:: RECORDS TO USE ::

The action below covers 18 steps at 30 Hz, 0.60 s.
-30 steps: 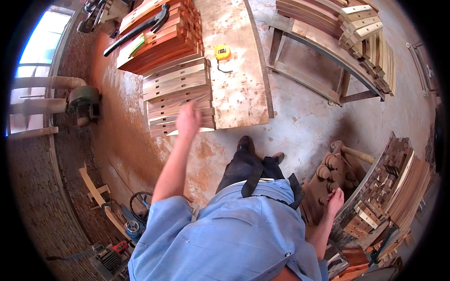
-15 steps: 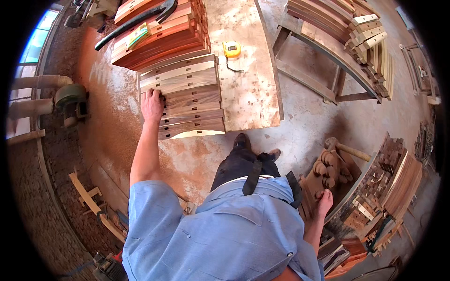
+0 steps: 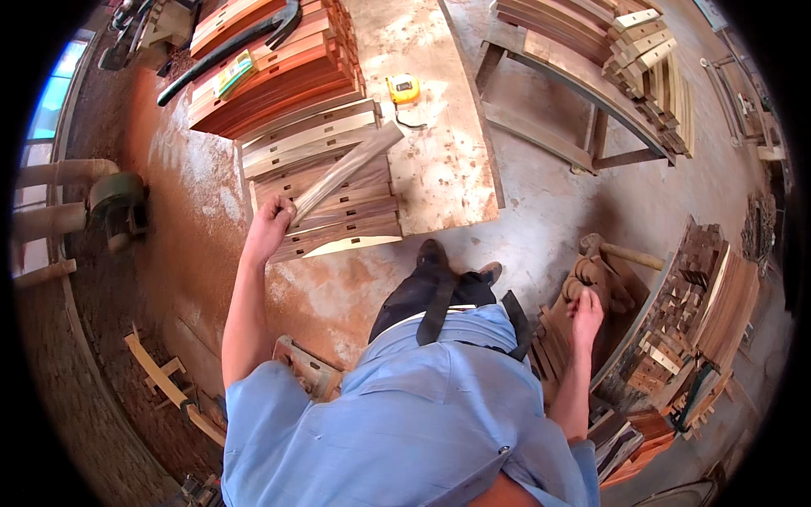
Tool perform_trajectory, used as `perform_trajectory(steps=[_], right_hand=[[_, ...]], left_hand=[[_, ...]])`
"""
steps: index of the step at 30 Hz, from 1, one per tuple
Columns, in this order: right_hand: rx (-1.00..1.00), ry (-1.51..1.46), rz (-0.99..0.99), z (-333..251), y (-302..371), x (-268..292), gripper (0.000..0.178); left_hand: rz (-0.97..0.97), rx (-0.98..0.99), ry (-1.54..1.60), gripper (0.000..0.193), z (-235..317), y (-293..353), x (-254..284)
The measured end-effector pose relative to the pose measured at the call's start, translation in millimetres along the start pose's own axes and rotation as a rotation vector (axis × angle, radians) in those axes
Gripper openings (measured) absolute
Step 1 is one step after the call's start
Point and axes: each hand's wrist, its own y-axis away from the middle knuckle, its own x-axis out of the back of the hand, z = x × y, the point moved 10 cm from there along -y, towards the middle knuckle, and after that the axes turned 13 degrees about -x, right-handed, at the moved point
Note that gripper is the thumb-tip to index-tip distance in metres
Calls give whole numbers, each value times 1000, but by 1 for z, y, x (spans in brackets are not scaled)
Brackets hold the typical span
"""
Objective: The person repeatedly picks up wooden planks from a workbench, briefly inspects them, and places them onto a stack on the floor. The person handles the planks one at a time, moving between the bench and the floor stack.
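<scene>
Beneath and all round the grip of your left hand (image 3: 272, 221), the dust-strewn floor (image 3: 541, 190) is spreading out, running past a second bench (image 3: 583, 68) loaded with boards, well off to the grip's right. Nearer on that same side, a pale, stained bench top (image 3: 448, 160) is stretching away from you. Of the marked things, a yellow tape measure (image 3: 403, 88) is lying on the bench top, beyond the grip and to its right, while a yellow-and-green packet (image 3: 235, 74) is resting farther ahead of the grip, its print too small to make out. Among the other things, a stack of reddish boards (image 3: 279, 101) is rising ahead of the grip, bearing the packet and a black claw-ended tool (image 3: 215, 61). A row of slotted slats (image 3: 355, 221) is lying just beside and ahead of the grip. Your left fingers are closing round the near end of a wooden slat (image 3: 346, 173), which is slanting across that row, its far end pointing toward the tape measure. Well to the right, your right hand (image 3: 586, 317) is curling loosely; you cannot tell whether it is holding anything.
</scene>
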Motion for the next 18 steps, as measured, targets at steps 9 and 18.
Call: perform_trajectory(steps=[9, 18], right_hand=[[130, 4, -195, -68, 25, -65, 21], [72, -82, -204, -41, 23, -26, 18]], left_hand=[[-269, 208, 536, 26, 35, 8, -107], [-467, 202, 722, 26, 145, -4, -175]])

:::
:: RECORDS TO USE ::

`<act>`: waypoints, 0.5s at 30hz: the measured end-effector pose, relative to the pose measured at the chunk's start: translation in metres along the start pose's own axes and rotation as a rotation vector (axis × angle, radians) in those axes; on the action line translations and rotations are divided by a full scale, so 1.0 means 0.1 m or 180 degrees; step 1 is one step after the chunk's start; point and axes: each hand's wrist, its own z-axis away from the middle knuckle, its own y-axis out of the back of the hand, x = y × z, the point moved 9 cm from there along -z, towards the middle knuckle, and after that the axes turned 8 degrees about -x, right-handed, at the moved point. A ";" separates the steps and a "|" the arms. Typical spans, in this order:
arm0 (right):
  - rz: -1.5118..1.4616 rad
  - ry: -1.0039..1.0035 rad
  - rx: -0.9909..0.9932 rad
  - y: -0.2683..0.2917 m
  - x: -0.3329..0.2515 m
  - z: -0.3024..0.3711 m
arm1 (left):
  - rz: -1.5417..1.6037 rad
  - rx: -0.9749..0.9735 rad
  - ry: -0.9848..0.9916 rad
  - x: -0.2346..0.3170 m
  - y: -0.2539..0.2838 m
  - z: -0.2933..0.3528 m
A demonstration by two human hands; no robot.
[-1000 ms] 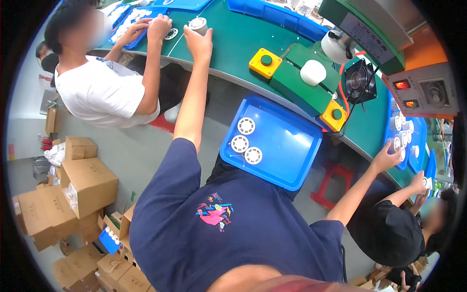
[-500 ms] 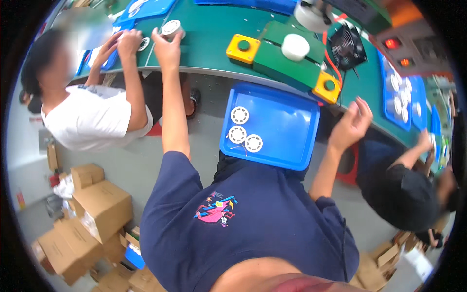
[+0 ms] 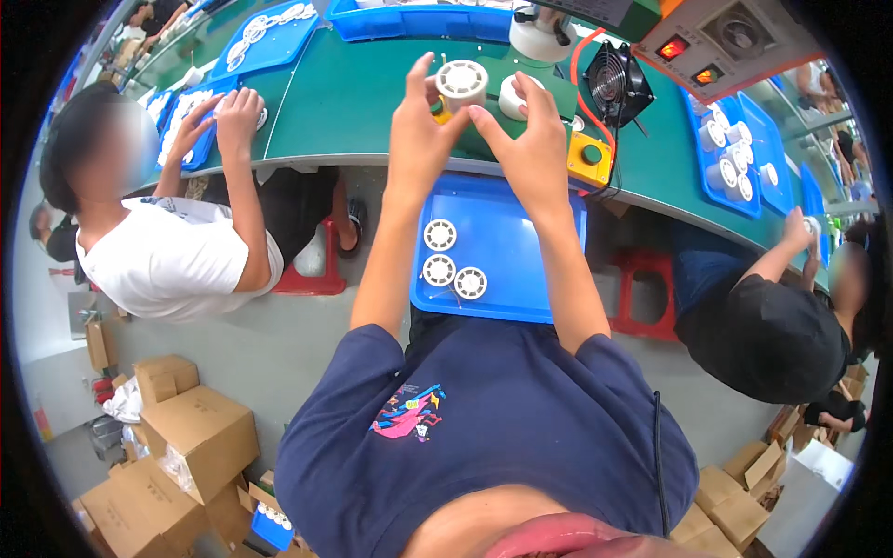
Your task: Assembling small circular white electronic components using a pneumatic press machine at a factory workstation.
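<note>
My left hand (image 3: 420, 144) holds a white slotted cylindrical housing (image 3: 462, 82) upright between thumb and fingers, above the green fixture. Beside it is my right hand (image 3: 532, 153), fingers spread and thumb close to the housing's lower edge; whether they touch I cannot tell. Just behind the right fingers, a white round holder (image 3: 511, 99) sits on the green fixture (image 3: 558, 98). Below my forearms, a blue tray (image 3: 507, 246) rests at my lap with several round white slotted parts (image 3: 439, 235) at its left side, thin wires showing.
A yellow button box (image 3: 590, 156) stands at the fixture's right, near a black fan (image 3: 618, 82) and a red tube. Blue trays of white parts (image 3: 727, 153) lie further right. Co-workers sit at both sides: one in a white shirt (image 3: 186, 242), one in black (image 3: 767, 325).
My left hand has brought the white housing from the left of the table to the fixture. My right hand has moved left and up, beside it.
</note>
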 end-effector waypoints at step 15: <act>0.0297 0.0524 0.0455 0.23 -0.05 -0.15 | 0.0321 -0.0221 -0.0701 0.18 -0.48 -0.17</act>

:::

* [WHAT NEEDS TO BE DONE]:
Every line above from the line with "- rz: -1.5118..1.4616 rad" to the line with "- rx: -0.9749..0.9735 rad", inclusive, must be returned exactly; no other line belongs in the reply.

* [ANSWER BOX]:
  - rz: -1.5118..1.4616 rad
  - ry: -1.0039..1.0035 rad
  - rx: -0.9909..0.9932 rad
  - y: -0.2683..0.2917 m
  - x: -0.3329..0.2515 m
  - z: -0.3024..0.3711 m
arm1 (left):
  - rz: -1.5417..1.6037 rad
  - rx: -0.9749..0.9735 rad

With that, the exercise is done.